Un virage diplomatique sur le nucléaire iranien
La position américaine, réaffirmée par Trump à Évian, marque un durcissement : Washington ne tolérera pas que Téhéran franchisse le seuil nucléaire. Cette ligne a été présentée comme une « ligne rouge » que l'Iran ne doit pas franchir. En contrepartie, la réouverture du détroit d'Ormuz, fermé depuis plusieurs semaines, est présentée comme un geste de désescalade après des mois de confrontations militaires et économiques dans la région. Selon plusieurs participants, cette annonce pourrait ouvrir la voie à une reprise des négociations sur un nouvel accord.
Des invitations élargies au monde arabe
En amont du sommet, Emmanuel Macron avait officialisé l'invitation de quatre pays arabes : l'Égypte, l'Arabie saoudite, le Qatar et les Émirats arabes unis. Ces nations, directement impliquées dans la stabilité du Golfe et dans le dossier iranien, ont participé aux discussions. Leur présence a permis d'élargir le cadre des échanges au-delà du G7 traditionnel, reflétant l'importance des acteurs régionaux dans la résolution de la crise.

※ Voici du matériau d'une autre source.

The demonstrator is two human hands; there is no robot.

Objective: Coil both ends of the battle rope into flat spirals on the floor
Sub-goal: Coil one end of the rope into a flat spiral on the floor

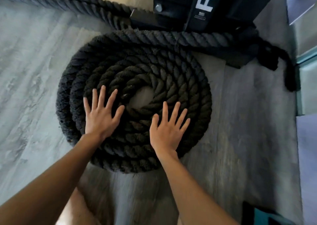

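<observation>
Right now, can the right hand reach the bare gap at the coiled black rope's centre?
Probably yes: the right hand lies flat on the coiled black rope, fingertips near the uncovered centre gap.

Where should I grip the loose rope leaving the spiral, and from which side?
Probably grip the loose rope where it leaves the spiral, coming from above on the near side. It lies straight on the floor there, and the black rack base stands close behind it.
</observation>
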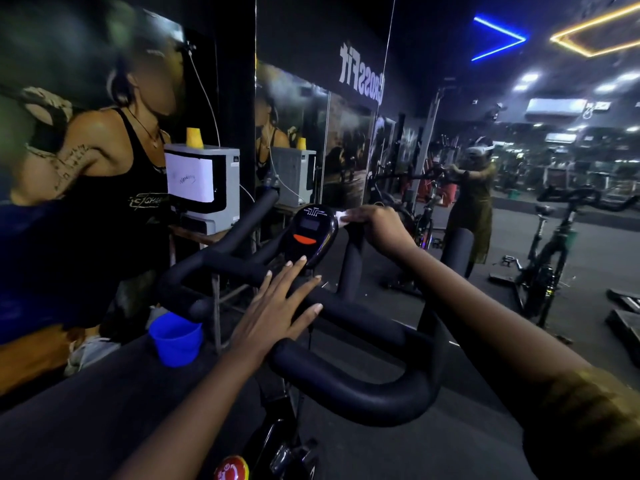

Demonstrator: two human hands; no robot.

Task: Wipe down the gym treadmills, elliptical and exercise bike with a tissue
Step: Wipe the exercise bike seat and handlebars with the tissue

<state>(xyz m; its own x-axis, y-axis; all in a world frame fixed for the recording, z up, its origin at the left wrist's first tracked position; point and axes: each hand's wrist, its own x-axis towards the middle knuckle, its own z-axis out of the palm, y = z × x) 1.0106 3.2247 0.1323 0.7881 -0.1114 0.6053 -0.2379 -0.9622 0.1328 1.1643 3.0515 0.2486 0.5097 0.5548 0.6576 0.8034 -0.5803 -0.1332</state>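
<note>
Red knob (231,468) at bottom edge, then the black exercise-bike handlebar (363,393) w/ L hand (277,306) flat over its crossbar, fingers straight & spread, just below the console (313,233), while R hand (379,226) grips a white tissue (341,216) against the console's upper-right edge.

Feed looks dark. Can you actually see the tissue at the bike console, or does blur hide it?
Head view: dim, yet the tissue in the right hand reads white beside the console; head view's left edge, the wall poster, is blurred; ceiling lights glare top right.
</note>
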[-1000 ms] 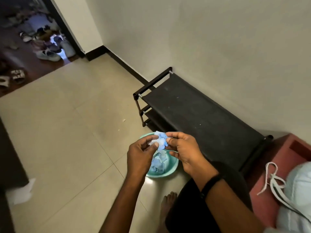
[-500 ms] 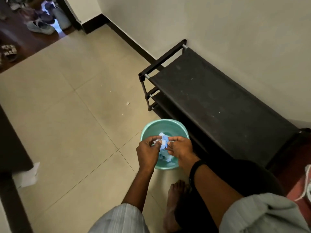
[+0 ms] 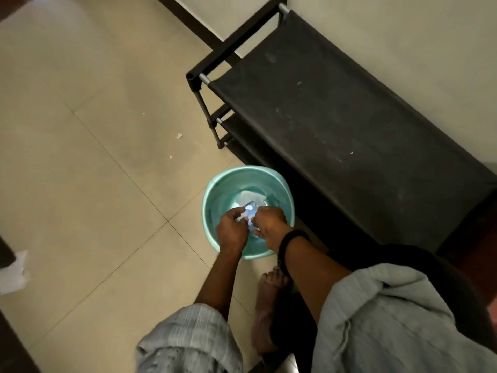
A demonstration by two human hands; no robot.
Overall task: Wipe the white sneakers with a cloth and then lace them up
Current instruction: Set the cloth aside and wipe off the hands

La guerre en Iran éclipse les autres priorités
Le conflit entre les États-Unis et l'Iran a éclipsé les autres sujets prévus à l'ordre du jour, notamment la guerre en Ukraine. Les dirigeants du G7 ont dû réorienter leurs discussions pour faire face à l'urgence de la situation au Moyen-Orient. Les débats ont également porté sur les moyens de garantir la liberté de navigation dans le détroit d'Ormuz, par lequel transite une part importante du pétrole mondial. Les déclarations de Trump ont été suivies par des annonces sur des mesures de sécurité maritime.
Un sommet sous pression
Le G7 d'Évian se déroule dans un climat de tension internationale, avec des affrontements directs entre l'Iran et Israël ces derniers jours. Les menaces de Téhéran de répondre sévèrement aux frappes israéliennes au Liban ajoutent à l'urgence. Dans ce contexte, la promesse de Trump de rouvrir Ormuz pourrait apaiser temporairement les marchés pétroliers, tandis que son refus catégorique de voir l'Iran devenir une puissance nucléaire maintient la pression sur Téhéran. Les discussions se poursuivent entre les délégations pour tenter de trouver une issue diplomatique.
Des implications économiques immédiates
La réouverture annoncée du détroit d'Ormuz a des conséquences directes sur les prix du pétrole et la sécurité énergétique mondiale. Les experts estiment que cette décision pourrait faire baisser les cours du brut, qui avaient grimpé en raison du blocus. Les pays consommateurs, dont les membres du G7, attendent des garanties sur le libre passage des navires. Les discussions à Évian doivent permettre de définir un cadre multilatéral pour assurer cette réouverture.
En conclusion, le sommet du G7 à Évian a été dominé par la question iranienne, avec des positions fermes de Donald Trump et une tentative de relance diplomatique via la réouverture d'Ormuz. Les entretiens bilatéraux entre Macron et Trump ont souligné la convergence sur la nécessité d'empêcher l'Iran de se doter de l'arme nucléaire, tout en explorant des voies de sortie de crise.